Among the entries, find the lines with the string "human" and report them.
(Beginning of RECORDS TO USE)
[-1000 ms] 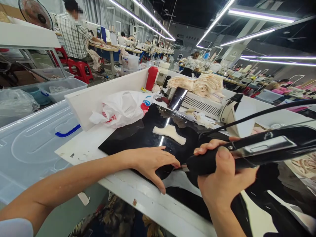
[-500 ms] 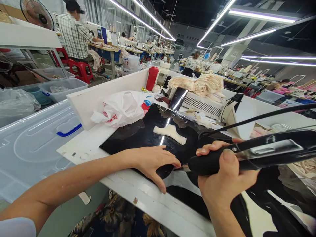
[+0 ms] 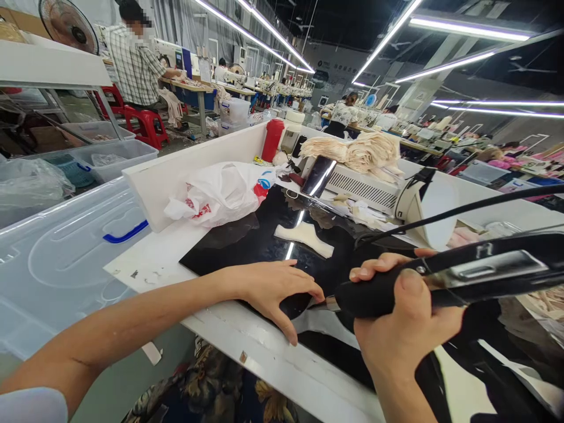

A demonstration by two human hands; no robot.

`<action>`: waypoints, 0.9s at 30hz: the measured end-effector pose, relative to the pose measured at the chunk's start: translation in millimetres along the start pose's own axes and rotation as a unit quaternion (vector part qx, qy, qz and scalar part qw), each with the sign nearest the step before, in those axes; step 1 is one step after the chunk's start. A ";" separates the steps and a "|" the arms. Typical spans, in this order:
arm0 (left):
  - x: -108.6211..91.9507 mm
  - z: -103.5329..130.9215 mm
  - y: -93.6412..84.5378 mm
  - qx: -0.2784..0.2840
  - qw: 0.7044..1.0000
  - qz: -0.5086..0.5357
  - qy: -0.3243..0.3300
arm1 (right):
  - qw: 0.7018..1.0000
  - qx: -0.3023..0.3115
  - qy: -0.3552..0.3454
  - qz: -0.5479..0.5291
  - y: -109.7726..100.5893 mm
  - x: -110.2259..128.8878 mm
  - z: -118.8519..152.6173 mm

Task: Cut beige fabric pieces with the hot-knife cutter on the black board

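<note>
My right hand (image 3: 403, 317) is wrapped round a black corded tool (image 3: 458, 276) with a metal tip that points left. My left hand (image 3: 277, 294) lies with fingers apart at the near edge of a glossy black sheet (image 3: 233, 244), its fingertips beside the tool's tip. Below the tip, a pale grey curved piece (image 3: 319, 322) runs between my two hands. A cream shaped piece (image 3: 305, 237) rests on the black sheet beyond my left hand.
A white plastic bag (image 3: 220, 197), a red bottle (image 3: 272, 141) and stacked cream fabric (image 3: 352, 153) stand farther back. The tool's cable (image 3: 467, 207) arches at right. A clear bin (image 3: 79, 252) is at left. A person (image 3: 134, 64) works beyond.
</note>
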State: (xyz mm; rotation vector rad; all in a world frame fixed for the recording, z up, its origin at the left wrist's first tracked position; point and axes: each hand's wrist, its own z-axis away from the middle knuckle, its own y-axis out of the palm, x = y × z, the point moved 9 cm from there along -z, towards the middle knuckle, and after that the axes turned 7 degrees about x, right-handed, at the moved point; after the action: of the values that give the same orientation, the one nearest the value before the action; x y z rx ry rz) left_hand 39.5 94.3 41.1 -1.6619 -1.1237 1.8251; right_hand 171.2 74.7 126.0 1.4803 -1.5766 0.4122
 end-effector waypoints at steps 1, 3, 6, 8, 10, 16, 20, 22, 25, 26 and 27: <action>0.0 -0.1 0.0 0.003 1.000 0.002 -0.004 | 1.000 -0.002 0.002 -0.001 -0.5 0.6 1.9; 0.7 -0.3 0.2 0.008 1.000 0.002 -0.013 | 1.000 0.005 0.001 0.000 0.0 1.6 5.2; 2.1 -0.4 0.9 0.008 1.000 -0.001 -0.021 | 1.000 0.013 0.000 -0.004 1.4 0.8 8.3; 2.5 -0.4 1.4 0.005 1.000 -0.003 -0.018 | 1.000 0.007 0.007 -0.005 1.2 -1.1 9.0; 2.4 -0.3 1.5 0.000 1.000 -0.006 -0.012 | 1.000 0.002 0.019 -0.003 1.6 -2.8 9.1; 2.3 0.0 1.4 -0.006 1.000 -0.012 -0.006 | 1.000 0.021 0.010 -0.020 7.9 3.2 12.7; 2.6 -0.6 1.5 -0.009 1.000 -0.018 -0.003 | 0.998 0.059 0.004 -0.037 16.6 3.7 18.9; 4.2 -1.0 2.7 -0.005 1.000 -0.016 -0.005 | 0.997 0.062 0.007 -0.039 18.6 1.8 21.4; 5.2 -0.3 3.5 -0.006 1.000 -0.011 -0.004 | 0.997 0.061 0.024 -0.034 19.8 -1.7 22.0; 4.5 0.4 2.7 -0.012 1.000 -0.008 0.000 | 0.997 0.061 0.029 -0.033 19.8 -1.6 21.1; 3.3 1.4 1.5 -0.018 1.000 -0.003 0.006 | 0.997 0.061 0.031 -0.031 19.4 -0.5 19.5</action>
State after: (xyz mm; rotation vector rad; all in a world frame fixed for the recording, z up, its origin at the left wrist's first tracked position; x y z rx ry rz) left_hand 37.9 95.6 37.8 -1.6853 -1.1619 1.7999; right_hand 145.9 64.7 121.6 1.5904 -1.4746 0.5213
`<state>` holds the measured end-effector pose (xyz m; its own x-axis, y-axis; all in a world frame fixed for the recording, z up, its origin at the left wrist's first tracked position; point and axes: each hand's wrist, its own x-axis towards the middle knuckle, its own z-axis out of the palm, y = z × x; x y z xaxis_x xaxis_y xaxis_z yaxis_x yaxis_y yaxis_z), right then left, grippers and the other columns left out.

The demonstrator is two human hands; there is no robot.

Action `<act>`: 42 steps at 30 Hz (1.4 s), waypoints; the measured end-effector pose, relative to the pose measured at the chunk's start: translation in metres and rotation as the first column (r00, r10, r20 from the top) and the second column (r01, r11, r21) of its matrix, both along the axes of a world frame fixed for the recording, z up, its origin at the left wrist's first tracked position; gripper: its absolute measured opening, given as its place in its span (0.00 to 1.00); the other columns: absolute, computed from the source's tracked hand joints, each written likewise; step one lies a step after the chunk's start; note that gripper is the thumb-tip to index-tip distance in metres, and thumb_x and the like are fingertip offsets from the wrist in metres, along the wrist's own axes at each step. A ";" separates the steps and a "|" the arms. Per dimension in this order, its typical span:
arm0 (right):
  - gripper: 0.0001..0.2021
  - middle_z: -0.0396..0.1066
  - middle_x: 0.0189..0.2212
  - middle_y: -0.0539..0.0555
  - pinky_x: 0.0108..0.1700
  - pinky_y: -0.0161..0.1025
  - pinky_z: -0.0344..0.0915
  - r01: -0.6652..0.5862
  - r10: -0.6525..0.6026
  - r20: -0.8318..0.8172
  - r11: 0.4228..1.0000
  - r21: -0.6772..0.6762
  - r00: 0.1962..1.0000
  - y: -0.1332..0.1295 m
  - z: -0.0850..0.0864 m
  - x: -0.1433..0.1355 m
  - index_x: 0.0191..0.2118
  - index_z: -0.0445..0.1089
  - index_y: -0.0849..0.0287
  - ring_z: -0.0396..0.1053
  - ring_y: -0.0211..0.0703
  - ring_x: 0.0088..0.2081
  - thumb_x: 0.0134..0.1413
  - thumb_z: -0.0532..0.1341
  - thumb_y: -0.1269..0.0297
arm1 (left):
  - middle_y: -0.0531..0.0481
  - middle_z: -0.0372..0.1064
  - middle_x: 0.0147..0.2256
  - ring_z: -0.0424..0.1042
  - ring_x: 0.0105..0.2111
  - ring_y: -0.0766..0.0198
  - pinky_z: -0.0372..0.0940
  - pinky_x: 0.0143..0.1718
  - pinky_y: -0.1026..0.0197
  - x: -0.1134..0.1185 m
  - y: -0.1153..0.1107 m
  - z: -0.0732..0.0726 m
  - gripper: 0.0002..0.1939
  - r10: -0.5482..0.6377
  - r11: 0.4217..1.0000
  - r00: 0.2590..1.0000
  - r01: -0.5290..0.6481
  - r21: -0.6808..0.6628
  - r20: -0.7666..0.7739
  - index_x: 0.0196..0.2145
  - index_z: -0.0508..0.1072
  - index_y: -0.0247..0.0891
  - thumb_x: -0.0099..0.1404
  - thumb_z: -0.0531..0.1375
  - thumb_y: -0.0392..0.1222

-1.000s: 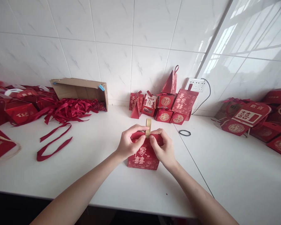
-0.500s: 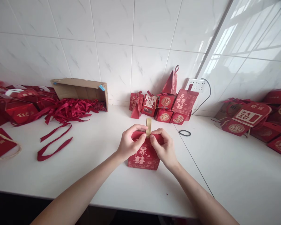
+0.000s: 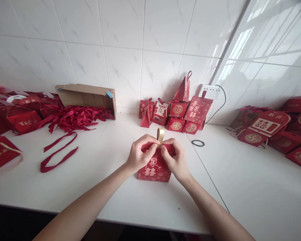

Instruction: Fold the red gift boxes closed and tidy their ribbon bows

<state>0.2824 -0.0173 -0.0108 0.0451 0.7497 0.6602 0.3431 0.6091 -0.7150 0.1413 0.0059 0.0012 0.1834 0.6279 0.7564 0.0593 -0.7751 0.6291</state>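
A red gift box with pale printed characters stands upright on the white table in front of me. A gold ribbon rises in a loop from the middle of its top edge. At the foot of that loop, my left hand pinches the ribbon between thumb and forefinger. From the other side my right hand pinches at the same spot, its thumb against the front of the box. The fingertips nearly meet and cover the ribbon's lower ends.
Dark red ribbons spill from a cardboard box; a loose red ribbon lies nearer. Several finished red boxes stand against the tiled wall by a power strip. A black band lies right. More red boxes fill the far right.
The gold loop has turned and now shows a rounder opening, leaning slightly right. Both hands stay at the top of the box, with only small finger movement.
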 end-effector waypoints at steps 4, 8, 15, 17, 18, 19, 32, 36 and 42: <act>0.02 0.68 0.26 0.47 0.31 0.33 0.63 -0.003 0.003 0.000 1.000 0.017 1.000 0.001 -0.001 0.000 0.31 0.64 0.57 0.65 0.35 0.27 0.54 0.57 0.66 | 0.49 0.71 0.31 0.71 0.33 0.66 0.66 0.35 0.65 0.000 0.000 0.002 0.06 -0.008 0.999 1.000 0.008 0.034 -0.012 0.33 0.73 0.36 0.60 0.56 0.33; 0.02 0.68 0.27 0.47 0.33 0.33 0.64 -0.008 0.009 -0.004 1.000 0.024 1.000 0.001 -0.001 0.000 0.31 0.65 0.57 0.66 0.35 0.28 0.54 0.57 0.67 | 0.48 0.71 0.32 0.71 0.34 0.65 0.67 0.36 0.64 -0.001 0.000 0.002 0.07 -0.027 0.999 1.000 0.027 0.027 0.003 0.34 0.74 0.36 0.60 0.56 0.32; 0.02 0.69 0.27 0.48 0.33 0.34 0.64 -0.002 0.002 0.006 0.999 0.033 1.000 0.000 -0.001 0.001 0.31 0.65 0.56 0.66 0.36 0.29 0.54 0.57 0.67 | 0.48 0.72 0.33 0.71 0.34 0.65 0.68 0.35 0.65 -0.002 0.000 0.002 0.09 -0.035 0.999 0.999 0.035 0.036 -0.005 0.34 0.74 0.36 0.59 0.56 0.31; 0.02 0.69 0.27 0.48 0.33 0.34 0.64 -0.001 0.001 0.008 0.999 0.036 1.000 0.001 -0.001 0.000 0.31 0.65 0.56 0.67 0.36 0.29 0.54 0.57 0.67 | 0.48 0.72 0.32 0.71 0.34 0.66 0.68 0.35 0.65 -0.002 0.000 0.002 0.08 -0.028 0.999 1.000 0.028 0.037 -0.002 0.34 0.74 0.36 0.59 0.56 0.31; 0.02 0.69 0.27 0.47 0.33 0.34 0.64 -0.001 0.000 0.010 0.999 0.038 1.000 0.001 -0.001 0.000 0.31 0.65 0.56 0.67 0.36 0.29 0.54 0.57 0.67 | 0.49 0.72 0.32 0.71 0.33 0.66 0.68 0.35 0.65 -0.001 0.000 0.002 0.08 -0.021 0.999 1.000 0.021 0.037 -0.001 0.34 0.75 0.36 0.59 0.56 0.31; 0.02 0.69 0.27 0.47 0.33 0.34 0.64 0.001 -0.001 0.010 0.999 0.039 1.000 0.001 0.000 0.000 0.31 0.65 0.56 0.67 0.36 0.29 0.54 0.57 0.67 | 0.49 0.72 0.32 0.71 0.33 0.66 0.68 0.35 0.65 -0.001 0.000 0.002 0.08 -0.013 0.999 1.000 0.013 0.036 -0.001 0.34 0.75 0.36 0.59 0.57 0.32; 0.03 0.69 0.27 0.48 0.32 0.35 0.65 0.015 -0.015 0.016 1.000 0.010 1.000 0.000 0.000 0.000 0.31 0.65 0.56 0.66 0.36 0.28 0.54 0.56 0.66 | 0.50 0.72 0.28 0.72 0.29 0.66 0.68 0.31 0.66 0.000 -0.002 0.004 0.07 0.025 0.999 1.000 -0.025 -0.043 -0.002 0.32 0.76 0.36 0.58 0.58 0.34; 0.03 0.69 0.27 0.48 0.33 0.35 0.65 0.012 -0.012 0.018 1.000 0.017 1.000 0.000 0.000 0.000 0.31 0.65 0.56 0.67 0.37 0.28 0.54 0.56 0.66 | 0.50 0.73 0.29 0.73 0.30 0.66 0.69 0.32 0.65 0.000 -0.002 0.004 0.06 0.032 0.998 0.999 -0.033 -0.056 -0.010 0.32 0.75 0.36 0.58 0.58 0.34; 0.02 0.69 0.27 0.47 0.33 0.34 0.64 0.002 -0.002 0.010 1.000 0.020 1.000 0.000 0.000 0.000 0.32 0.65 0.56 0.66 0.36 0.28 0.54 0.57 0.67 | 0.49 0.74 0.30 0.73 0.31 0.65 0.69 0.33 0.65 0.000 -0.003 0.005 0.06 0.034 0.997 0.999 -0.034 -0.071 -0.005 0.31 0.75 0.36 0.58 0.58 0.34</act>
<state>0.2827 -0.0169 -0.0109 0.0396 0.7360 0.6759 0.3514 0.6229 -0.6989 0.1414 0.0032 0.0057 0.1638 0.6860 0.7089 0.0878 -0.7259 0.6822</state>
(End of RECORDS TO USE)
> [WRITTEN SOLUTION]:
A demonstration by two human hands; no robot.
The demonstrator is two human hands; there is no robot.

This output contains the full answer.